Julian Vannerson, Unidentified Girl, likely Mary Mildred Botts Williams, 1855. Daguerrotype. Massachusetts Historical Society, Boston.

The little girl would be known by several names, each a variant of the other.  It appears her mother named her for the home she had once known long ago, perhaps in remembrance of the family she had forever lost.  Records have her as Marie Virginie, Mary Virginia, Virginia, Marie Eugenie, and Eugenie.  The connecting link is “Ginny” or “Jenny,” a nickname for both Virginia and Eugenie.  This is probably the name most people called her, just as her mother was also known as Kate.

Catherine returned to St.
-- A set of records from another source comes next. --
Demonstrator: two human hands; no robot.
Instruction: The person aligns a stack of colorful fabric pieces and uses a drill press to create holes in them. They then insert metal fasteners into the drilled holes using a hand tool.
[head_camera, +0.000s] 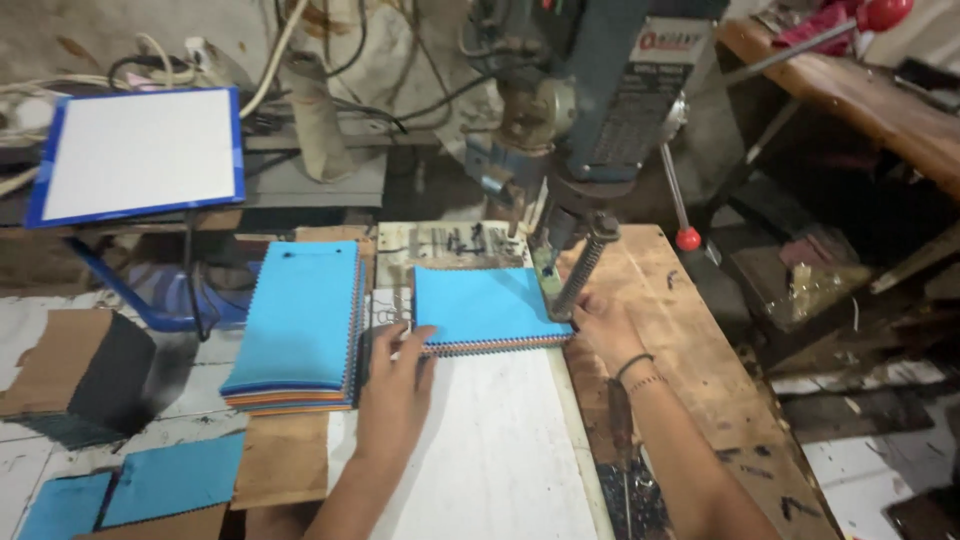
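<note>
A thin stack of fabric swatches with a light blue top sheet (480, 305) lies on the white work surface (500, 450) under the bit of a drill press (590, 110). My left hand (395, 385) presses flat on the stack's near left corner. On the stack's right edge rests my right hand (605, 325), beside the spring-wrapped drill spindle (580, 275). A black band circles my right wrist.
A taller pile of blue-topped swatches (300, 325) sits left of the drill. More blue pieces (130, 490) lie at the lower left, with a brown and black block (80, 375) near them. A white board with a blue frame (140, 150) stands at the back left. Red-knobbed levers (687, 238) project from the press.
</note>
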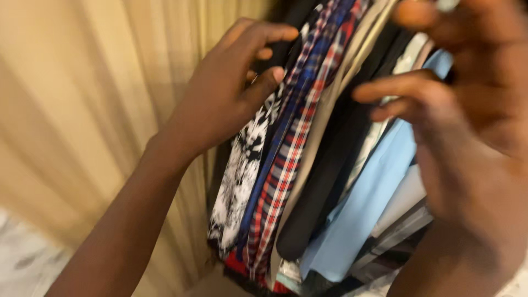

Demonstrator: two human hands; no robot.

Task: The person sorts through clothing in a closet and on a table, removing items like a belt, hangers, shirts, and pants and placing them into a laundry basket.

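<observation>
While a beige curtain (82,110) fills the left of the frame, the left hand (231,82) reaches in at upper centre, thumb and fingers pinching the edge of a black-and-white shirt (242,170) among the hanging clothes. Just right of it hang a blue check shirt (300,82), a red plaid shirt (286,176), a black garment (319,187) and a light blue one (368,203), packed side by side. At the right edge, blurred, the right hand (467,121) hovers with fingers spread, gripping nothing.
</observation>
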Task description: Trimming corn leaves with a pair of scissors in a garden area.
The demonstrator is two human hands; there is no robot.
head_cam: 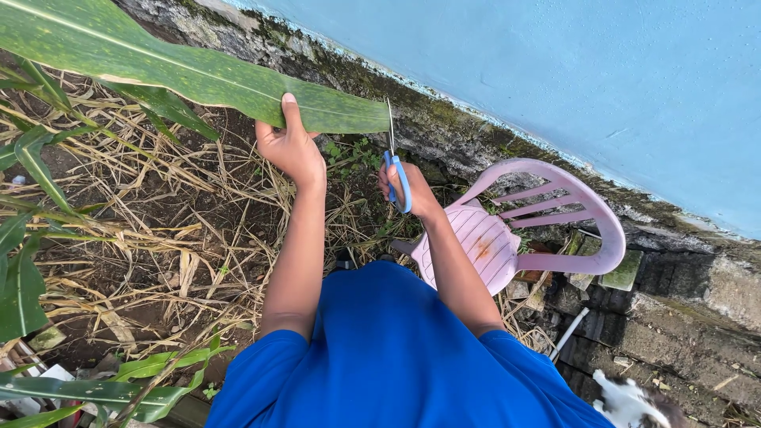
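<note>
A long, broad green maize leaf (158,67) stretches from the upper left toward the middle. My left hand (292,147) grips it near its cut end, thumb on top. My right hand (408,189) holds blue-handled scissors (395,162) upright, their blades standing at the leaf's squared-off end. Both arms reach out from my blue shirt (388,357).
A pink plastic chair (523,230) stands right of my right arm. A light blue wall (555,71) with a mossy stone base runs across the top right. Dry stalks litter the soil (158,230); green leaves (24,285) crowd the left. A white animal (630,400) is at bottom right.
</note>
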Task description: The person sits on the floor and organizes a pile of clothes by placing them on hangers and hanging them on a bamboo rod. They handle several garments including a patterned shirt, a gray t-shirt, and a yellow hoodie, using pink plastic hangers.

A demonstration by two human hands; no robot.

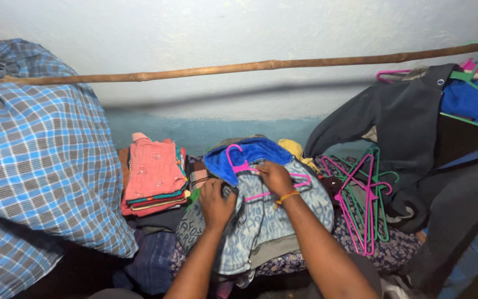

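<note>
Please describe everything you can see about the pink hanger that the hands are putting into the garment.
The pink hanger looks like thin plastic. Its hook curls up over the garment's blue fleece-like lining. One arm runs right and shows beyond the right hand; a lower bar shows below that hand. The middle is hidden by the right hand, which presses on it. It lies flat on the grey-blue patterned garment, partly inside the neck opening. The left hand grips the cloth beside it, not the hanger.

We identify a home clothes corner: a bare wooden pole (239, 67) spans a rough whitewashed wall (222, 27), with pink and green plastic hangers (360, 199) and a folded pink garment stack (155, 176) below.
</note>
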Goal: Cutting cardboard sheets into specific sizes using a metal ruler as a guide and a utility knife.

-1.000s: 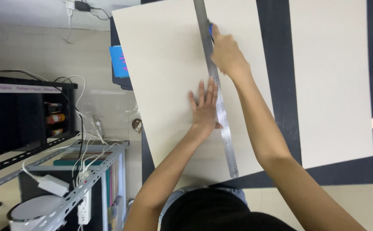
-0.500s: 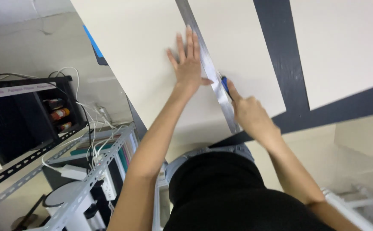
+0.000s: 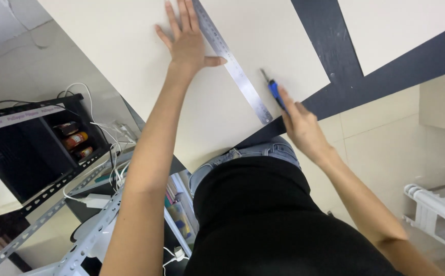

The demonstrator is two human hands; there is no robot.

John the Baptist Catholic Church, the place where she had baptized and buried her son Charles, on April 7, 1853.  It is quite possible that this was not the first time she had entered the church’s doors since laying to rest her son, for that day she was prepared to be baptized into the Catholic faith along with her six month old daughter.  Had she gone willingly, embracing Catholicism as part of her new life and culture in Creole Louisiana?  Or had Lezin insisted on her conversion?  Was she persuaded, coerced, or wholly satisfied with her choice? 

It appears Catherine had been able to select her own godparents.  Adam and Pauline, both Creole slaves, stood beside her as she received the sacrament.  She forged bonds and made friends amongst the enslaved domestics.  Like Catherine, Adam and Pauline were both of mixed race and had always worked in the big house. 

Father Mina recorded the baptism of Lezin and Catherine’s daughter in the parish’s baptismal record book for slave and free people of color : “Marie Eugenie mulatresse born 17 October 1852 at 4 pm. . . Lezin Becnel is master of her and her mother and has declared her free.”  Her godparents were white cousins of her father’s, Irma and Pierre Roussel.  Lezin chose to acknowledge his daughter and take steps to free her.

Lezin and Catherine had second child together in December 1855.  They named him Edgard.  Is it mere coincidence that the daughter was named for her mother’s place of birth---Virgnia---and the son was named for his father’s---Edgard, Louisiana? 

After Edgard’s birth, racial tensions heightened in Louisiana and across the South.  Free people of color were held in increased suspicion, and a movement to strip them of their rights began.  There was a push to make any slave who was emancipated leave the state.  In an effort to limit the free black population of Louisiana, the state legislature prepared to enact legislation that would prohibit emancipation.  This new law would take effect on March 6, 1857.  Lezin would have been aware of this impending threat to the future of Catherine and his children.  He decided to take prompt action.

Lezin Becnel was required to publish his petition for emancipation in the official newspaper of the parish.

Lezin Becnel was required to publish his petition for emancipation in the official newspaper of the parish.

On March 4, 1856, the suit Lezin Becnel vs. The State of Louisiana came before the court in his home parish.  S. M. Berault represented him, and Emile Legendre, district attorney, acted on behalf of the state.  Lezin presented a petition for the emancipation of three slaves: Catherine, a mulatto woman age 24, Marie Virginie, a Creole quadroon age 3, and Edgard a 3 month old Creole quadroon boy.  The case was taken up for trial.  Twelve jurors deliberated on it, including several with the surnames Becnel and Haydel, Lezin’s relatives.  Lezin put up three bonds of $1000 each---one for each slave---and his first cousin Pierre A. Becnel acted as his security on the bonds.  The court also required the testimonies of two witnesses “as to good character and sober habits of said slaves.”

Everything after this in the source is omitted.